## Your goal
Every record that follows should be written out again without any change.

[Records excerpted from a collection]

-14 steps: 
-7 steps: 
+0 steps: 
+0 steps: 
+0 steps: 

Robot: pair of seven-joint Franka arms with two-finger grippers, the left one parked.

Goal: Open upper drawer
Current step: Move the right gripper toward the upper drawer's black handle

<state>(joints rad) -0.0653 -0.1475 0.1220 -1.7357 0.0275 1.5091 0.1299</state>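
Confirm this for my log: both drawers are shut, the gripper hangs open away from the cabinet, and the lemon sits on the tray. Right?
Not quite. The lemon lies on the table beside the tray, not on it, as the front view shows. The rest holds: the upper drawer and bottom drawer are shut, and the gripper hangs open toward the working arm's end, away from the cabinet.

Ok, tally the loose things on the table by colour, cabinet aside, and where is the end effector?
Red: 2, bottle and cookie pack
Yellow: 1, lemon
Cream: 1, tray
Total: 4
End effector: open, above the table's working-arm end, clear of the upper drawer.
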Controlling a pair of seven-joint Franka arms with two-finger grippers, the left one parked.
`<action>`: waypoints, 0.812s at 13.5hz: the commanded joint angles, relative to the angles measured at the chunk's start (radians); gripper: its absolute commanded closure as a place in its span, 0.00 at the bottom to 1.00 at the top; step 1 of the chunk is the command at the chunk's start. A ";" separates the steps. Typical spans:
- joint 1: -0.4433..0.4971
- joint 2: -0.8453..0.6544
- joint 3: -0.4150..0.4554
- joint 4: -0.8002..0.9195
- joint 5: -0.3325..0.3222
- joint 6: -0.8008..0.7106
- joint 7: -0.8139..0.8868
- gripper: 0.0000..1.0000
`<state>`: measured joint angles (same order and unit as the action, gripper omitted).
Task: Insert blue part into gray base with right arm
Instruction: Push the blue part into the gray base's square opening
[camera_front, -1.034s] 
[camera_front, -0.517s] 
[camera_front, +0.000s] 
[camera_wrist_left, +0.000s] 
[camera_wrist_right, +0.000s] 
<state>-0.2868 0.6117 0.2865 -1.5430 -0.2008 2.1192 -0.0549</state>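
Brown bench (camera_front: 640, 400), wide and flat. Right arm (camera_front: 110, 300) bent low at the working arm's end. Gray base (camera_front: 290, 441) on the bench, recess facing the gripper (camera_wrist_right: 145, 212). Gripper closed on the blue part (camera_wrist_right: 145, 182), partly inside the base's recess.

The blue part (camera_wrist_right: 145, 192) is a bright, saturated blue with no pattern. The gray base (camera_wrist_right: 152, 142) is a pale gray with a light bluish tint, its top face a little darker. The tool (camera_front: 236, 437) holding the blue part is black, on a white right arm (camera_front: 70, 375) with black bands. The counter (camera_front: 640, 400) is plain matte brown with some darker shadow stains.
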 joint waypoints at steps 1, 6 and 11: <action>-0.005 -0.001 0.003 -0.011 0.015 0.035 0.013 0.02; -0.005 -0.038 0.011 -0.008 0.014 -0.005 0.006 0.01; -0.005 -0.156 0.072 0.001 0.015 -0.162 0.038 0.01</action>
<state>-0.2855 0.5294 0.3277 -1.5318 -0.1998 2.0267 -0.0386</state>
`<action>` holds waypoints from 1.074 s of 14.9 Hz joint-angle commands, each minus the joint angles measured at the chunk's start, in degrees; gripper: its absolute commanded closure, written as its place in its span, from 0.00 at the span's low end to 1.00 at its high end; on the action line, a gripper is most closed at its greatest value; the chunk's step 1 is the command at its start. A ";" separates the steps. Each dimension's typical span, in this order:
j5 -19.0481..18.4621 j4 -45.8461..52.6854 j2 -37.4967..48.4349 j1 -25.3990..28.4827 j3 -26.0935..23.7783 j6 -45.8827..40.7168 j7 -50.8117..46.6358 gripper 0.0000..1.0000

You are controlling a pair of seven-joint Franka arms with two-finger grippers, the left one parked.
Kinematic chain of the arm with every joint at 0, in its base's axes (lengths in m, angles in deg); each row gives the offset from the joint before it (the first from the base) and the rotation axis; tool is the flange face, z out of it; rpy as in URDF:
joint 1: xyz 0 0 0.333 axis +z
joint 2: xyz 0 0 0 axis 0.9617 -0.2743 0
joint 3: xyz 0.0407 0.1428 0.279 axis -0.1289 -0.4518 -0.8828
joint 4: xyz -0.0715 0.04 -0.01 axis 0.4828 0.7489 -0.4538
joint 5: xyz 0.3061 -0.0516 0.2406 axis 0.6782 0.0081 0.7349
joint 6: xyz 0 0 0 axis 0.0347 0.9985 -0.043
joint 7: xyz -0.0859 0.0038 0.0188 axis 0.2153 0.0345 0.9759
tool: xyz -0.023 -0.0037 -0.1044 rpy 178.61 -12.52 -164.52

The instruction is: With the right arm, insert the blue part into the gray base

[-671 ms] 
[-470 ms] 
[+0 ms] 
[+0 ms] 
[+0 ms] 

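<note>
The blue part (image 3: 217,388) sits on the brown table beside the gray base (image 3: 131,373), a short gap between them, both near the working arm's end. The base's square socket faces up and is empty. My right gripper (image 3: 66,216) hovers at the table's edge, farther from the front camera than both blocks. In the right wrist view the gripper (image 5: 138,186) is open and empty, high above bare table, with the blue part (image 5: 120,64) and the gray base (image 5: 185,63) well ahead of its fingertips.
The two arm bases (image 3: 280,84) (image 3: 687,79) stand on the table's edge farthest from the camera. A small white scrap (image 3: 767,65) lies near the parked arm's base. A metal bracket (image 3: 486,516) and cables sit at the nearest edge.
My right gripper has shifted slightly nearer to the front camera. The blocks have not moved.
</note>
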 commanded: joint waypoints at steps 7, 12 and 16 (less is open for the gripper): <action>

## Answer to this problem
-14 steps: 
-7 steps: 
+0 steps: 
+0 steps: 
+0 steps: 

Robot: pair of seven-joint Franka arms with two-finger grippers, the left one parked.

Goal: Open upper drawer
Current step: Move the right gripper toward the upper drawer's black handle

<state>(joints rad) -0.0653 -0.1475 0.1220 -1.7357 0.0275 1.5091 0.1299</state>
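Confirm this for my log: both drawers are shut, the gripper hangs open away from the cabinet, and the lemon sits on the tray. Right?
Not quite. The lemon lies on the table beside the tray, not on it, as the front view shows. The rest holds: the upper drawer and bottom drawer are shut, and the gripper hangs open toward the working arm's end, away from the cabinet.

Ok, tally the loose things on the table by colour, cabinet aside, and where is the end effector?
Red: 2, bottle and cookie pack
Yellow: 1, lemon
Cream: 1, tray
Total: 4
End effector: open, above the table's working-arm end, clear of the upper drawer.
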Controlling a pair of seven-joint Franka arms with two-finger grippers, the left one parked.
`<action>`: waypoints, 0.812s at 13.5hz: the commanded joint angles, relative to the angles measured at the chunk's start (radians); gripper: its absolute commanded closure as a place in its span, 0.00 at the bottom to 1.00 at the top; step 1 of the chunk is the command at the chunk's start. A ";" separates the steps. Typical spans:
- joint 1: -0.4433..0.4971
- joint 2: -0.8453..0.6544
- joint 3: -0.4150..0.4554
- joint 4: -0.8002..0.9195
- joint 5: -0.3325..0.3222
- joint 6: -0.8008..0.7106
- joint 7: -0.8139..0.8868
- gripper: 0.0000..1.0000
`<state>`: measured joint angles (same order and unit as the action, gripper omitted).
Task: Insert blue part into gray base with right arm
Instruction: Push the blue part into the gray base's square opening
[camera_front, -1.034s] 
[camera_front, -0.517s] 
[camera_front, +0.000s] 
[camera_wrist_left, +0.000s] 
[camera_wrist_right, +0.000s] 
<state>-0.2868 0.6117 0.2865 -1.5430 -0.2008 2.1192 -0.0549</state>
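Brown bench (camera_front: 640, 400), wide and flat. Right arm (camera_front: 110, 300) bent low at the working arm's end. Gray base (camera_front: 290, 441) on the bench, recess facing the gripper (camera_wrist_right: 145, 212). Gripper closed on the blue part (camera_wrist_right: 145, 182), partly inside the base's recess.

The blue part (camera_wrist_right: 145, 192) is a bright, saturated blue with no pattern. The gray base (camera_wrist_right: 152, 142) is a pale gray with a light bluish tint, its top face a little darker. The tool (camera_front: 236, 437) holding the blue part is black, on a white right arm (camera_front: 70, 375) with black bands. The counter (camera_front: 640, 400) is plain matte brown with some darker shadow stains.
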 joint waypoints at steps 1, 6 and 11: <action>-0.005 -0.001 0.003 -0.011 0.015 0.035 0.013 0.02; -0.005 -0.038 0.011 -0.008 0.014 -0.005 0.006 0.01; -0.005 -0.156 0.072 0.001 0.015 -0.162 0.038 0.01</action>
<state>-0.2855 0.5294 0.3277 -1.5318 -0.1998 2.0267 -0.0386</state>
`<action>` holds waypoints from 1.074 s of 14.9 Hz joint-angle commands, each minus the joint angles measured at the chunk's start, in degrees; gripper: its absolute commanded closure, written as its place in its span, from 0.00 at the span's low end to 1.00 at its high end; on the action line, a gripper is most closed at its greatest value; the chunk's step 1 is the command at its start. A ";" separates the steps. Each dimension's typical span, in this order:
j5 -19.0481..18.4621 j4 -45.8461..52.6854 j2 -37.4967..48.4349 j1 -25.3990..28.4827 j3 -26.0935..23.7783 j6 -45.8827..40.7168 j7 -50.8117..46.6358 gripper 0.0000..1.0000

You are controlling a pair of seven-joint Franka arms with two-finger grippers, the left one parked.
Kinematic chain of the arm with every joint at 0, in its base's axes (lengths in m, angles in deg); each row gives the offset from the joint before it (the first from the base) and the rotation axis; tool is the flange face, z out of it; rpy as in URDF:
joint 1: xyz 0 0 0.333 axis +z
joint 2: xyz 0 0 0 axis 0.9617 -0.2743 0
joint 3: xyz 0.0407 0.1428 0.279 axis -0.1289 -0.4518 -0.8828
joint 4: xyz -0.0715 0.04 -0.01 axis 0.4828 0.7489 -0.4538
joint 5: xyz 0.3061 -0.0516 0.2406 axis 0.6782 0.0081 0.7349
joint 6: xyz 0 0 0 axis 0.0347 0.9985 -0.043
joint 7: xyz -0.0859 0.0038 0.0188 axis 0.2153 0.0345 0.9759
tool: xyz -0.023 -0.0037 -0.1044 rpy 178.61 -12.52 -164.52

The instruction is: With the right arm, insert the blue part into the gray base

[-671 ms] 
[-470 ms] 
[+0 ms] 
[+0 ms] 
[+0 ms] 

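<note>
The blue part (image 3: 217,388) sits on the brown table beside the gray base (image 3: 131,373), a short gap between them, both near the working arm's end. The base's square socket faces up and is empty. My right gripper (image 3: 66,216) hovers at the table's edge, farther from the front camera than both blocks. In the right wrist view the gripper (image 5: 138,186) is open and empty, high above bare table, with the blue part (image 5: 120,64) and the gray base (image 5: 185,63) well ahead of its fingertips.
The two arm bases (image 3: 280,84) (image 3: 687,79) stand on the table's edge farthest from the camera. A small white scrap (image 3: 767,65) lies near the parked arm's base. A metal bracket (image 3: 486,516) and cables sit at the nearest edge.
My right gripper has shifted slightly nearer to the front camera. The blocks have not moved.
</note>
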 commanded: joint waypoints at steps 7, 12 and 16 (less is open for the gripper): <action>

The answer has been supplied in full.